CZ-171/PUD-4: DG&S Properties request for supplemental zoning for Ashbury Park - Single Family housing (north of the South Fork(s)) -- the request was denied. One concern given was the request to reduce the building offset requirements on the side down to 5 ft. Minimum lot width was also being requested to change to 55ft from the original (2005) zoing of 60 feet. The public hearing portion of the discussion was primarily focused on the drainage problems at Southfork which drains into Ashbury Park. Other public concerns were the total number of units (302) and potential reduction in their (South Fork) property values with smaller lots nearby. Jeff Tuttle (the project engineer) represented DG&S at the meeting (see photo above).

CSP-55: Mr. Finney's amended request for Metal Building - Northwest corner of 9th & Broadway. -- the site plan change request was denied. The primary issues being the age of the building permit which was started by Kyle Smalygo years ago and not paid for before the property sold to Finney -and- the ever cloudy state of new metal buildings in Collinsville with moritoriums and pending ordinances. This one might be further considered by the City Manager and INCOG planner? The plan called for brick on the side of the metal building facing 9th Street (but not the alley side) and only sight screening on the residential side. Indications were that Mr. Finney would build in Vera instead with his furniture manufacturing facility. His builder had been waiting for go-ahead at the beginning of June.

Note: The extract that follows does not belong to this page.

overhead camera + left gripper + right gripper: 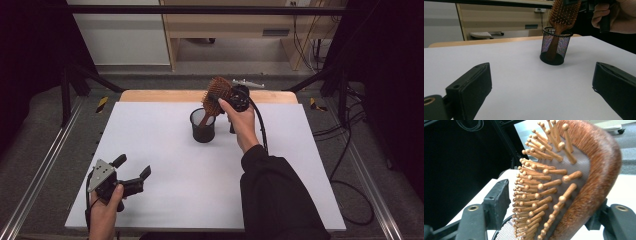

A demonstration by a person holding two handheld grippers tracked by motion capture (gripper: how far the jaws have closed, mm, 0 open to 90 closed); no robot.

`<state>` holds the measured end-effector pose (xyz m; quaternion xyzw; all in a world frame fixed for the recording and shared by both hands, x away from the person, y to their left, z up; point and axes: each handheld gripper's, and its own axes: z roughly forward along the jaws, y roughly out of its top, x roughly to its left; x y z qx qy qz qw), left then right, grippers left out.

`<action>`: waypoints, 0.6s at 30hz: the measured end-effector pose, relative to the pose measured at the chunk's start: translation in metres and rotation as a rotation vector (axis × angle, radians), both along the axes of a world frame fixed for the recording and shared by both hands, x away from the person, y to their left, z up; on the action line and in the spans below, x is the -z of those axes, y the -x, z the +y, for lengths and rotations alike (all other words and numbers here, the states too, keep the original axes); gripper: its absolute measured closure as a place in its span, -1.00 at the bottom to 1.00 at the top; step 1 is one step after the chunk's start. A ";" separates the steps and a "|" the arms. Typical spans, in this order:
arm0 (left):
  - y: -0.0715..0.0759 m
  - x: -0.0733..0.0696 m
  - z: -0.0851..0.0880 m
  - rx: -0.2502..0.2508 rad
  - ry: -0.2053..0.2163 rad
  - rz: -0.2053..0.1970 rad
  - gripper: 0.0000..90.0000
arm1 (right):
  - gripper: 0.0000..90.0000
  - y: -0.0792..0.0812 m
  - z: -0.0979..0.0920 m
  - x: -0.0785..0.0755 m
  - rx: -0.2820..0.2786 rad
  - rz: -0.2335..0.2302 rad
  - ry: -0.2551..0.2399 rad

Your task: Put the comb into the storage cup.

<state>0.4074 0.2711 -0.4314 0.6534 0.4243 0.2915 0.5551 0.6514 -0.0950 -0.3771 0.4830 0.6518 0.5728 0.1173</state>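
Overhead, a white sheet covers the wooden table (150, 95), framed by metal rails, grey floor and a pale cabinet (120, 35) beyond. Mid-table stands a black mesh cup (203, 126); the right gripper (231, 95) grasps the wooden hairbrush (216, 92), its handle inside the cup. Near the front-left edge, the left gripper (132, 167) has its jaws spread, empty.

My left hand (106, 209) rests at the table's seven o'clock corner, holding the left gripper (131, 168) low, jaws spread wide apart and pointing toward two o'clock. My right forearm (272, 195), in a dark sleeve, rises from five o'clock toward twelve. My right hand (241, 120) grips the right gripper (226, 93), raised near centre-back, jaws aimed toward nine o'clock and not closed fully together.
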 end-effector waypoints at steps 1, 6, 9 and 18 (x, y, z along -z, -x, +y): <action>0.000 0.000 0.000 0.000 -0.001 0.000 -0.94 | -0.34 0.000 0.000 0.000 0.000 0.006 0.000; 0.000 0.000 0.000 -0.001 -0.001 0.001 -0.94 | -0.51 0.000 0.001 0.000 0.006 0.009 0.014; 0.000 0.000 0.000 -0.003 0.000 0.000 -0.94 | -0.57 0.000 0.001 0.001 0.011 0.015 0.022; 0.000 0.000 0.000 -0.004 0.001 0.000 -0.94 | -0.70 0.001 0.003 -0.001 0.014 0.021 0.043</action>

CSP-66: Eddie James Metal Warehouse Building - Behind the new car wash by the new Main Street bridge (near several other industrial sites). -- the site plan was approved with a flood plain stipulation as the flood maps are currently being revised. The building is just outside the east gateway appearance district. I won't speculate how the application will fare in the metal building moritorium issue. -- Ted


Ted Wright Editorial: All of this begs for comment and public input (which is rare at these type of "public hearings") but I don't know enough about the protocol and history of any of the specific cases above to comment on them. But in general I would like the city to provide real/meaningful information to the public in a timely fashion before any so-called "public hearings". I have been trying for months to determine just what is proposed for both the sign restrictions and metal building issues. The legal notices and agendas (so far) offer little clue to what could have been approved at numerous meetings with no real opportunity for the majority of citizens to even comment on. I agree with having some restrictions on signs and buildings but they need to be well considered and public feedback encouraged & fostered. Based on the typical "public" turnout at most city meetings ... maybe no one cares? I have had my nose rubbed in the comment before that "we had public hearings and there was no real objection" (i.e closing 12th street) and just hate to see that happen again. Also, this meeting "seemed" very un-business-friendly -vs- a potential goal of brick only buildings, but again there may have been other protocols and issues that I'm not up-to-speed on. -- Ted June 21, 2008

P.S. I do want to commend the city staff for the slides projected at the June 16th budget public hearing ... which was a step in the right direction (although a bit too small to read easily) for the audience which typically has no knowledge of the figures which commissioner are discussing.